> **Problem statement**: Go to the line containing "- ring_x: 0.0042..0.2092" in the records below and print it and every following line exactly, on through the line containing "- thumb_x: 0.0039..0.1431", then stop.
+++ Source material +++
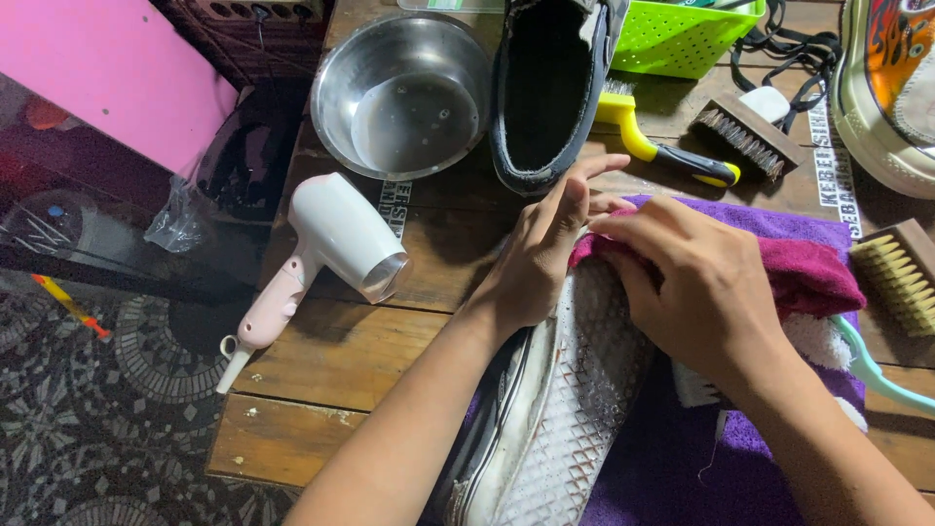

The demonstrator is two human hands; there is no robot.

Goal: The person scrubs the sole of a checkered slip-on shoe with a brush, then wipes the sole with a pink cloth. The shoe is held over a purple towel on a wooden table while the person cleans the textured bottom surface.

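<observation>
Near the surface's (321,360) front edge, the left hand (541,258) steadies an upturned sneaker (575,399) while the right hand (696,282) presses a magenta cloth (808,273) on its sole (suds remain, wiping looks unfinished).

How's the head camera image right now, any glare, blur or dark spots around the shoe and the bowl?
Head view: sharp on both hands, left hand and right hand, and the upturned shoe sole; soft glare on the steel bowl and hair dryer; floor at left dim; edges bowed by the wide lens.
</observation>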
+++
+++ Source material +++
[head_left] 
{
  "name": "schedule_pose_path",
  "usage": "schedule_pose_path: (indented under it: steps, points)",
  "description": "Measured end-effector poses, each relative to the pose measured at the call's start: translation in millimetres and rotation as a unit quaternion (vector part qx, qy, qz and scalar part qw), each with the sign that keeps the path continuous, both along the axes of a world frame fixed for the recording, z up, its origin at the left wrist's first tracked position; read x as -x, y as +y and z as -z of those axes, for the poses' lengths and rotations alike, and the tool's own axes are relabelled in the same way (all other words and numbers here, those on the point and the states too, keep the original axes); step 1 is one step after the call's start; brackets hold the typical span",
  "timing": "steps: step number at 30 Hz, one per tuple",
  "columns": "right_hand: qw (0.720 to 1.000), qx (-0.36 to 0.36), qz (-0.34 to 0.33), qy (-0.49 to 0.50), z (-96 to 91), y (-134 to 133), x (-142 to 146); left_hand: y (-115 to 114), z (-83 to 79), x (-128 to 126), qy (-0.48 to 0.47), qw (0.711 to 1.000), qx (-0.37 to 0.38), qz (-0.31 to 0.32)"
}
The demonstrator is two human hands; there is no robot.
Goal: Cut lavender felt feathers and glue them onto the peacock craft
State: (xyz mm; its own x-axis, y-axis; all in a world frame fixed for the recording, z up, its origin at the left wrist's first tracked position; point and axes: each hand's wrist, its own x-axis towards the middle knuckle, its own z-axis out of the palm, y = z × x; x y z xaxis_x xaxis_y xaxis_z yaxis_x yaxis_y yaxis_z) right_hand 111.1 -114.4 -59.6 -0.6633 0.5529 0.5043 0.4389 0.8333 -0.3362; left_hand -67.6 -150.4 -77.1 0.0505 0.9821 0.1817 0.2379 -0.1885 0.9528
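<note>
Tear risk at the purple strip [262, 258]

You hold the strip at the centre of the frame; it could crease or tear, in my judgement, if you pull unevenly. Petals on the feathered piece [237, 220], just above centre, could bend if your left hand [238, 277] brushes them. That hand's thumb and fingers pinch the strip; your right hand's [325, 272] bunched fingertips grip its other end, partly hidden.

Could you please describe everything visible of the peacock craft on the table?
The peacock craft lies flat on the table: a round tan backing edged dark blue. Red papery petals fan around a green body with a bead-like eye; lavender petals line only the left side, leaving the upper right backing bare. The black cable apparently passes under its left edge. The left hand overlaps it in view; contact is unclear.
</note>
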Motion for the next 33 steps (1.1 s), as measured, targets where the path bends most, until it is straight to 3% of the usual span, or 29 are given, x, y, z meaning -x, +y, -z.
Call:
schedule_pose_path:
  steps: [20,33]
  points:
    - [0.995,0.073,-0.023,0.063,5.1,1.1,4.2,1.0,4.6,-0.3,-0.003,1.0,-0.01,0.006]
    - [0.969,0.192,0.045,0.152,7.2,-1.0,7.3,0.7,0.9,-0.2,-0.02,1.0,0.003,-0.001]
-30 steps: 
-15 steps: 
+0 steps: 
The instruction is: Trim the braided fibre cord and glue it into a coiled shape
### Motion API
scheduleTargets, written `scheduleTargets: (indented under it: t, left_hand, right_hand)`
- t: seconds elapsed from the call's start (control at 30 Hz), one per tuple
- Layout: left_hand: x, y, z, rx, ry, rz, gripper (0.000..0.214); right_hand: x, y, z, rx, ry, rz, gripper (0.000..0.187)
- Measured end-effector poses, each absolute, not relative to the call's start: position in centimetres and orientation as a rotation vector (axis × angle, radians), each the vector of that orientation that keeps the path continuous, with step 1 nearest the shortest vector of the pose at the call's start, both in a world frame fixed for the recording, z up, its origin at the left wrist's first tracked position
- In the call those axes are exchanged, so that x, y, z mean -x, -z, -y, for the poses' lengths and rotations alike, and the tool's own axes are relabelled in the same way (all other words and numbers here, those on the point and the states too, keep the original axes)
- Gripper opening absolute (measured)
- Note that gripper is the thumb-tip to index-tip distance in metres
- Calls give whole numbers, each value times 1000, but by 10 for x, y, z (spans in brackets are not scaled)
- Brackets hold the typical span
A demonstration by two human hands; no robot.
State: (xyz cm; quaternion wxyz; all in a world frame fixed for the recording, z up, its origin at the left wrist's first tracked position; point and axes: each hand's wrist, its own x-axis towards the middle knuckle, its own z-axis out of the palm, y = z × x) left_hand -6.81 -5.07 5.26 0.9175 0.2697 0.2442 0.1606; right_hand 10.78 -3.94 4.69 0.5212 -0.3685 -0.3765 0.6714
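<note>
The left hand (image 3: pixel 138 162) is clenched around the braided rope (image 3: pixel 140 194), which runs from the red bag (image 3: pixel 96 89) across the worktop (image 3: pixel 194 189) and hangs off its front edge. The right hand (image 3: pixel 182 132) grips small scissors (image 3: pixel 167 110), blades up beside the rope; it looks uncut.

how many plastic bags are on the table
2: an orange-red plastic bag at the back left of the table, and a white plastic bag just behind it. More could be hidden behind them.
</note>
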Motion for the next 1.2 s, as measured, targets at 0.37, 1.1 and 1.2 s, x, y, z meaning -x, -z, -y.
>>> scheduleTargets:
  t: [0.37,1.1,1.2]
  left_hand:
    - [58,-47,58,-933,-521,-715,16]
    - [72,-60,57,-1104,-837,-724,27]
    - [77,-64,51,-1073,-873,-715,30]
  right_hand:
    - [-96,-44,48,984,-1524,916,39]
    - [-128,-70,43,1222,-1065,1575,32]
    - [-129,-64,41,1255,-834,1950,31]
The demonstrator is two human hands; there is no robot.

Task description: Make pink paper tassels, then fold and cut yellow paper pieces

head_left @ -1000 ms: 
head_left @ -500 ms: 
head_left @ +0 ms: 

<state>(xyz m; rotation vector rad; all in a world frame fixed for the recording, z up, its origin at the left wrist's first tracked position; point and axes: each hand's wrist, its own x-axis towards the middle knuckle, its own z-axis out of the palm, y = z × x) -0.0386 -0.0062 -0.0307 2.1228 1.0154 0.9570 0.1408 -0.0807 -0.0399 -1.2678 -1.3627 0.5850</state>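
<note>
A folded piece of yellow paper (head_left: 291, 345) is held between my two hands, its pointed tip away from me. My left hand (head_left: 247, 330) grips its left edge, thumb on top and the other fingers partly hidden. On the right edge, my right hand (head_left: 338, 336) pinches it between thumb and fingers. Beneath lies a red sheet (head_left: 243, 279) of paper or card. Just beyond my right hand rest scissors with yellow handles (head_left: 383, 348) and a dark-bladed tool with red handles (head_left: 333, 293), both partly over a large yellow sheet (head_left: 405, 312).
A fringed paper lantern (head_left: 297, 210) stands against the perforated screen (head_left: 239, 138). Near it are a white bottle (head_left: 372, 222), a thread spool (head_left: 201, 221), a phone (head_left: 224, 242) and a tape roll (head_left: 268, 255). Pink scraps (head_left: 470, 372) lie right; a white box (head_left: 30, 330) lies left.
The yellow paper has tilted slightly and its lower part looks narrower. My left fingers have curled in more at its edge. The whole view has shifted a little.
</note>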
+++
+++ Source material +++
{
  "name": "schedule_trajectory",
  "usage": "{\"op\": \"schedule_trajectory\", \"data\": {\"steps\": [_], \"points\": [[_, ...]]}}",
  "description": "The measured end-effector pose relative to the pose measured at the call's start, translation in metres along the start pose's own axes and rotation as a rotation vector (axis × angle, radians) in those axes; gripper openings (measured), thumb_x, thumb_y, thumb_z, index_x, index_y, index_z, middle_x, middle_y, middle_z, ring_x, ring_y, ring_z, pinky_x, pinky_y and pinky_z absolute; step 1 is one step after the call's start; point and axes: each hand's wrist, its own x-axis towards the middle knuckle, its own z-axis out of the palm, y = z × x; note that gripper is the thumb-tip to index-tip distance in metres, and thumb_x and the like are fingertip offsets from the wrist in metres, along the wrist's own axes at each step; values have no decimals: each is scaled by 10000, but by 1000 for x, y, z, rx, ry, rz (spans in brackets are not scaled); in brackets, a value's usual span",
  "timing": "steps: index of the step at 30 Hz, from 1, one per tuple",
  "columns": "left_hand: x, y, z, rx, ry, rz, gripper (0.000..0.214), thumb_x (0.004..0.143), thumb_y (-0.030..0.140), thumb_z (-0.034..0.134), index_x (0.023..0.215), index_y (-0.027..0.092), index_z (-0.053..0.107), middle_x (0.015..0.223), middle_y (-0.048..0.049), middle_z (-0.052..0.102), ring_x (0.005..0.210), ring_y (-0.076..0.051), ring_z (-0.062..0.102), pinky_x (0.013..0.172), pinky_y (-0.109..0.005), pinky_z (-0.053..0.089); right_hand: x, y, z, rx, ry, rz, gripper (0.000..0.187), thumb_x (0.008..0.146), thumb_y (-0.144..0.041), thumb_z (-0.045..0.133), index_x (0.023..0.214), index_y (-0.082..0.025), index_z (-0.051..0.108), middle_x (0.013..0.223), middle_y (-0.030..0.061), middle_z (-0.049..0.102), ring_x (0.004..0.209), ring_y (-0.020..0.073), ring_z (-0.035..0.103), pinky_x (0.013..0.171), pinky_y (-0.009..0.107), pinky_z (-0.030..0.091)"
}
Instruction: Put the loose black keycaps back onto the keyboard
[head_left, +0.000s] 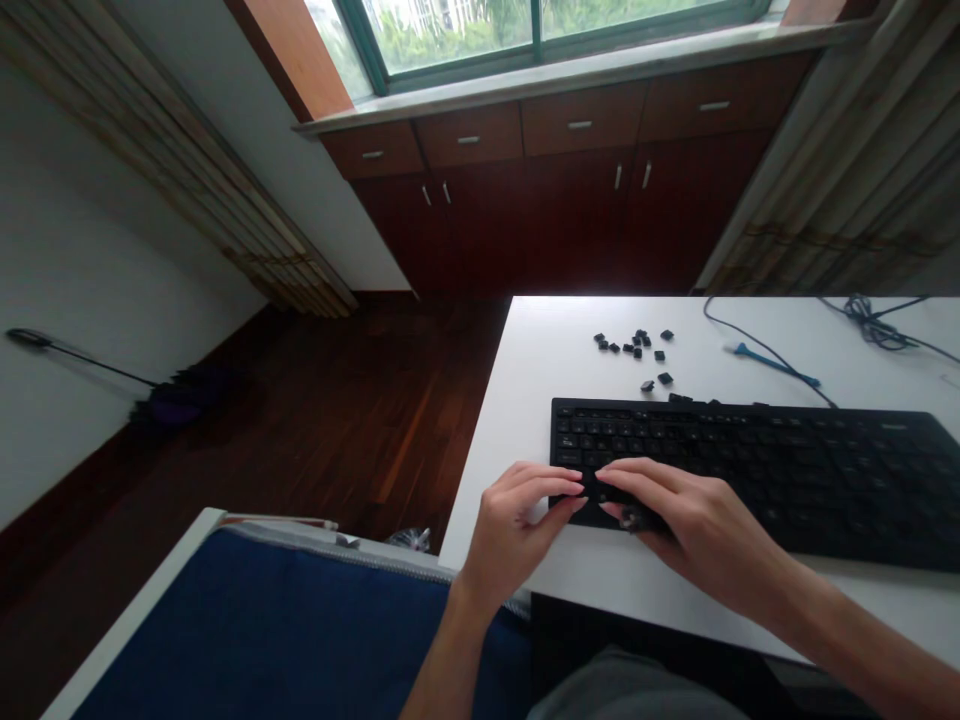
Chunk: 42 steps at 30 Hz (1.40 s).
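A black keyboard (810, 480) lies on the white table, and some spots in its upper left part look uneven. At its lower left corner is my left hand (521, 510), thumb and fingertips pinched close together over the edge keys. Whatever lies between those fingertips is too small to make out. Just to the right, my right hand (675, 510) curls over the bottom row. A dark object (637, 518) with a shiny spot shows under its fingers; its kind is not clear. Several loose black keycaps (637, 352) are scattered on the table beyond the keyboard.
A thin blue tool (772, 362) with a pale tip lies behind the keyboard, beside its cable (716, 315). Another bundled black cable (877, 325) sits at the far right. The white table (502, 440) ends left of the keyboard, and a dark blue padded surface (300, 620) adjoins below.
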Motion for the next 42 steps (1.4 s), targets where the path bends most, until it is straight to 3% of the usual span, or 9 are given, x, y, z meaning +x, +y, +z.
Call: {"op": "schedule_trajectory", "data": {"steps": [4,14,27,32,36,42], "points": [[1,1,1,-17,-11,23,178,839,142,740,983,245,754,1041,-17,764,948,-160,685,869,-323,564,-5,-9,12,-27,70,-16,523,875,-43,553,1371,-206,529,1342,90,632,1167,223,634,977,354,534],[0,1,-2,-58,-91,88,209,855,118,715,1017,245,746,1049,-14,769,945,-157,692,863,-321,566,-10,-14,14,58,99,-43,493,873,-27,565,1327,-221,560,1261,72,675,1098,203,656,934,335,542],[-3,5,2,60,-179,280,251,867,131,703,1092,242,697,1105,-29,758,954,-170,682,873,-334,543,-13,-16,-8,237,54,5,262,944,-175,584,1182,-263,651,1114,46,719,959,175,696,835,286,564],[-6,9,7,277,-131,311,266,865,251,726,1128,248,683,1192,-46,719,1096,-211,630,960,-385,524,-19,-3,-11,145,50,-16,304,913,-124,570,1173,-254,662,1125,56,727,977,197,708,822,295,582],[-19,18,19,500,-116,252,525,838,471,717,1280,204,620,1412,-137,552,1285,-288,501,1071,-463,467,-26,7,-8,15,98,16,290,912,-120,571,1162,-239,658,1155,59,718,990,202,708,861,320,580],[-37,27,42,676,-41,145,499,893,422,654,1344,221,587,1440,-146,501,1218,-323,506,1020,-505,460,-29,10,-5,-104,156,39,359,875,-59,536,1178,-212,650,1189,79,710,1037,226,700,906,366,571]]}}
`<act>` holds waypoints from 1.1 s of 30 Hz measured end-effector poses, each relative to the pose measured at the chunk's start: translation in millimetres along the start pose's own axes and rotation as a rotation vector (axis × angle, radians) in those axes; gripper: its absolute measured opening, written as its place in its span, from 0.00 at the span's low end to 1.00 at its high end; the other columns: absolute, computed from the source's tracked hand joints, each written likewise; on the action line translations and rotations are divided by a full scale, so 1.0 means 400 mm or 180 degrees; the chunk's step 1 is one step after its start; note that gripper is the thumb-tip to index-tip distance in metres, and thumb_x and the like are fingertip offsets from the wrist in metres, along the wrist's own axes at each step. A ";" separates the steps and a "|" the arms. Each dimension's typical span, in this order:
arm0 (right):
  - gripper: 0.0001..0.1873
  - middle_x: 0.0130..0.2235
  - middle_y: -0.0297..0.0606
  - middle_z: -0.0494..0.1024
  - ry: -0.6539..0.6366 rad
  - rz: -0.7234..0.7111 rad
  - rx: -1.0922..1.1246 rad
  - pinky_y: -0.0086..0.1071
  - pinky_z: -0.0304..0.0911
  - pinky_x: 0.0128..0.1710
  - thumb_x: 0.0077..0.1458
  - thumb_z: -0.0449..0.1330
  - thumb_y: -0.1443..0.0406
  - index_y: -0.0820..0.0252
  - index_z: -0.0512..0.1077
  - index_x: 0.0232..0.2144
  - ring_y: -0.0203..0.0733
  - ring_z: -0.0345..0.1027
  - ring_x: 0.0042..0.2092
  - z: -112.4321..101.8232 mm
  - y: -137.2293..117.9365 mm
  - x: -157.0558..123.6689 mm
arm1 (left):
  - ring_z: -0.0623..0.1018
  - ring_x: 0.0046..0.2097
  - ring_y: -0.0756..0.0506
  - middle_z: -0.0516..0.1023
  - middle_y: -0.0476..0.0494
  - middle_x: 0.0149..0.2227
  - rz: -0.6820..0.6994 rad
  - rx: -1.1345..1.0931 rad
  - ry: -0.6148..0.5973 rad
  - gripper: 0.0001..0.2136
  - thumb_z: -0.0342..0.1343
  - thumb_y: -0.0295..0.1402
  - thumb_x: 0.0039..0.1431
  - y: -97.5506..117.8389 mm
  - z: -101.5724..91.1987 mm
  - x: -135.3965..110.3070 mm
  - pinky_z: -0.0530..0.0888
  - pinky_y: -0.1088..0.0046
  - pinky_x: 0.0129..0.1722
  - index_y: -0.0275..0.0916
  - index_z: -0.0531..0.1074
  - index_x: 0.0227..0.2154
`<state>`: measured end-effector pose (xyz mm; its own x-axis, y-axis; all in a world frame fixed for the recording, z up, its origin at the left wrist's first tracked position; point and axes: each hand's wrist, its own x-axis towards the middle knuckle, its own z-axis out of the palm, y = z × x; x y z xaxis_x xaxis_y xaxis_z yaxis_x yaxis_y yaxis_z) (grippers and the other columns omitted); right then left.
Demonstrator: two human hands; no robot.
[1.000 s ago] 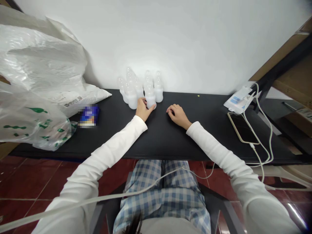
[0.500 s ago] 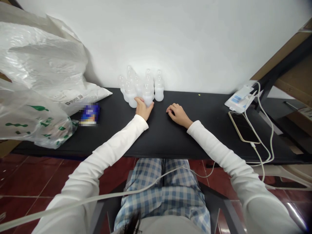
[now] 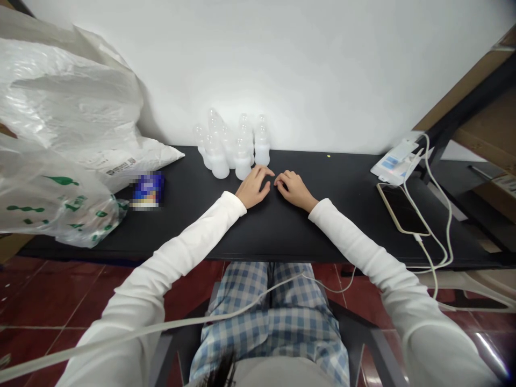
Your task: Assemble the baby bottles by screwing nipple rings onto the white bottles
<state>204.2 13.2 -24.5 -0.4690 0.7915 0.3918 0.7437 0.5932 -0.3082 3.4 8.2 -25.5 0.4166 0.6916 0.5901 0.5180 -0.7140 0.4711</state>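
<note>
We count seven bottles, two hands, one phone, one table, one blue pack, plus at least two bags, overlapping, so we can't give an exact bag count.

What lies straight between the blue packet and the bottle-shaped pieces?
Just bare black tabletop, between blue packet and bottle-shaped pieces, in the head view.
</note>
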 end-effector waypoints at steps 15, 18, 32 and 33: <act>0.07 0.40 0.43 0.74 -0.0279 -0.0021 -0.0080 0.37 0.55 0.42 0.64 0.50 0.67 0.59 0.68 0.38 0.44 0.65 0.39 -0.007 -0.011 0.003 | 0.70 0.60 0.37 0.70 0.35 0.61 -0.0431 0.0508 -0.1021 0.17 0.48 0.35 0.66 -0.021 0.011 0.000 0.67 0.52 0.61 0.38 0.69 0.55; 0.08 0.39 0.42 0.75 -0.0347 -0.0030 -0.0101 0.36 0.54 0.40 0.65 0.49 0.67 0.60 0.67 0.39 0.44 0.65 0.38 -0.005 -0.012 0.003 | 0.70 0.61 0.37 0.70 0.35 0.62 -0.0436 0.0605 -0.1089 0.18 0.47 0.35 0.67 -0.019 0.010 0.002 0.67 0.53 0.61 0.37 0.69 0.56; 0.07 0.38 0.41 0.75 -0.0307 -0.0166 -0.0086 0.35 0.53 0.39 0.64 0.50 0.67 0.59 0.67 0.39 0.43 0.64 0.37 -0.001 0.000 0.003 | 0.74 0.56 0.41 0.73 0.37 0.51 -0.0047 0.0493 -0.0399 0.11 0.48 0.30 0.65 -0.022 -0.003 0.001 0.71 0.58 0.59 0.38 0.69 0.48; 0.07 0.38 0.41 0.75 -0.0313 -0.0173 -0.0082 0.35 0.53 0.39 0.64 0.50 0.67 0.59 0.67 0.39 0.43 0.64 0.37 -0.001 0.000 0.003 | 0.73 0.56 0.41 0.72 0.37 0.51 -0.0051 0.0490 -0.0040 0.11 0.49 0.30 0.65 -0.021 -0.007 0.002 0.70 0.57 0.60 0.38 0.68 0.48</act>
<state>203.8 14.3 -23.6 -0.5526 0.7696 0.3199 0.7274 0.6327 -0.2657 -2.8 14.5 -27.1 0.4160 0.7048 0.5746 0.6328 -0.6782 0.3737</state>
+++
> **Solution**:
  - ring_x: 0.0042..0.2092
  - z: -112.4321..101.8232 mm
  - y: -137.2293..117.9365 mm
  - x: -157.0558..123.6689 mm
arm1 (left):
  - ring_z: -0.0623..0.1018
  - ring_x: 0.0046..0.2097
  - ring_y: -0.0756..0.0506
  - middle_z: -0.0516..0.1023
  - middle_y: -0.0476..0.0494
  - middle_x: 0.0149..0.2227
  - rz: -0.6820..0.6994 rad
  - rx: -1.1345..1.0931 rad
  - ry: -0.6148..0.5973 rad
  - gripper: 0.0001..0.2136
  - thumb_z: -0.0342..0.1343
  - thumb_y: -0.0295..0.1402
  - thumb_x: 0.0039..0.1431

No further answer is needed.